A "fair amount of advertising" has helped the Kenmore firm Pusatier Sherman Abbott & Sugarman build business to maintain employment of five attorneys and support staff, says Richard Abbott, a partner.
That's not to say that there haven't been some typical reactions to the poor economy.
Managing partners say they've absorbed losses and their firms shifted personnel from losing departments such as real estate to the environment and other promising practice areas. Attorney staffing at the five largest law firms is down 6 percent through attrition and layoffs. And Laura Szychowski, president of the WNY Paralegals Association, said the group has lost 34 members, many after their employers stopped footing the annual $65 dues. Others lost their jobs and left the profession, she says.
Work force reductions were common at law firms across the country last year, with 64 percent of them cutting mostly support staff and associates, according to Altman Weil's "Law Firms in Transition" 2010 national survey, released in June. Personnel cuts will be more limited but are expected to continue this year, the survey indicated.

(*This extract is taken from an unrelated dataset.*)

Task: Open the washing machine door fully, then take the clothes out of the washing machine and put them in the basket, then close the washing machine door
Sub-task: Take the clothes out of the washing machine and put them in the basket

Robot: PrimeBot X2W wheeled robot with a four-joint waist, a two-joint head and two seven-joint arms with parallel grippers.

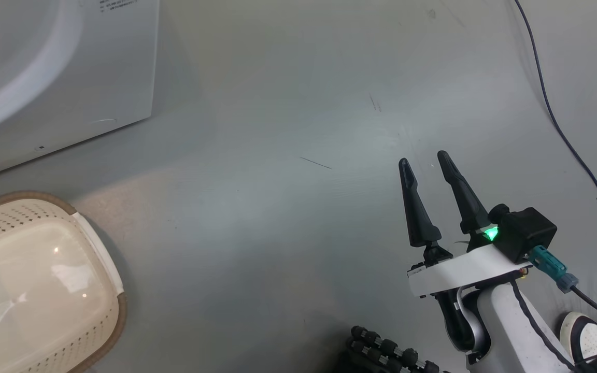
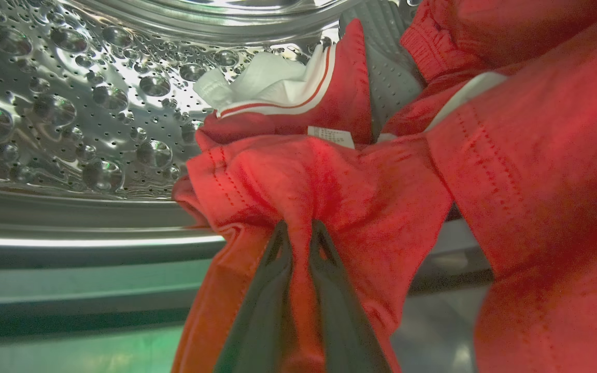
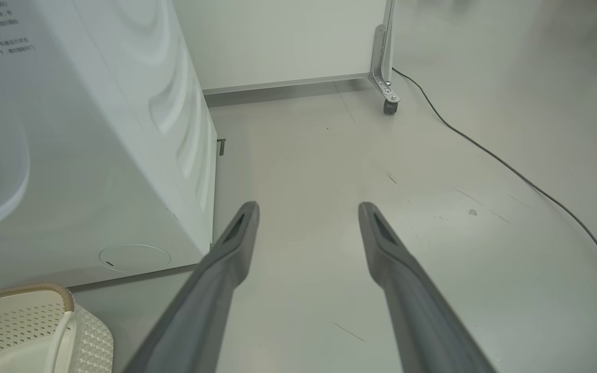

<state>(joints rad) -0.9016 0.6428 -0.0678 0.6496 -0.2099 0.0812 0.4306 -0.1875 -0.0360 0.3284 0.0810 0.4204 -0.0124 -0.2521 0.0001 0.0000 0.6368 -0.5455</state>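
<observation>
Pale grey floor (image 1: 278, 233), with a dark cable (image 1: 563, 129) trailing along its right side in the head view. White washing machine (image 1: 60, 77) at upper left. Cream basket (image 1: 34, 280) on the floor just in front of it; the part in view holds no garment.

Left wrist view: left hand (image 2: 299, 225) inside the perforated steel drum (image 2: 70, 103), fingers nearly together, pinching a fold of the red clothes (image 2: 329, 176). More red fabric with white striped trim is bunched behind and to the right. Right hand (image 1: 423, 158) spread wide, holding nothing, over bare floor to the right of the machine.

Step in hand, judged: unloading. The washing machine door is taken as already open, since the arm reaches the drum. The next move calls for drawing the pinched garment out over the mouth's lip without snagging, carrying it to the basket and releasing it there. The fabric is limp, so a second piece may trail along.
</observation>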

Duncan says before resorting to layoffs, firms should look at the skill sets of each individual for opportunities for retooling into new areas where demand is higher. Try to engage underutilized personnel in marketing and business-development initiatives.
Also from Duncan:
• Clients want firms to think creatively about how they price services, do a better job of staffing and using technology and, in some cases, share the risk of outcomes or results.
• Firms should have training and accountability for partners who manage client relationships. Institute a robust system for soliciting and responding to ongoing and formal client feedback.
• In response to demand for greater project management, some big firms have hired consultants with Six Sigma expertise.
• Some law firms have developed software and retainer services to help clients stay out of litigation by better managing the aspects of their business that lead to litigation.
• Several firms have put in place internship programs for new associates along the lines of the medical profession. New associates make half the salary they used to in their first year, and for the first six months are not billed out to clients but attend client meetings and shadow a senior lawyer.
• Others have done away with hourly billing altogether and bill clients using flat or contingency fees, or a combination. They've instituted a "value guarantee" in their billing whereby clients pay the amount due if they agree they received the commensurate value. They can even increase the amount they pay the firm if they believe the value was greater than what was billed.
Overall, more than 75 percent of firms in Altman Weil's survey indicated that price competition, more non-hourly billing and improved efficiency and service delivery through project management have permanently changed the legal landscape.
Early adopters will do well, according to Altman Weil, but firms that wait to incorporate new strategies may be outpaced by their competitors.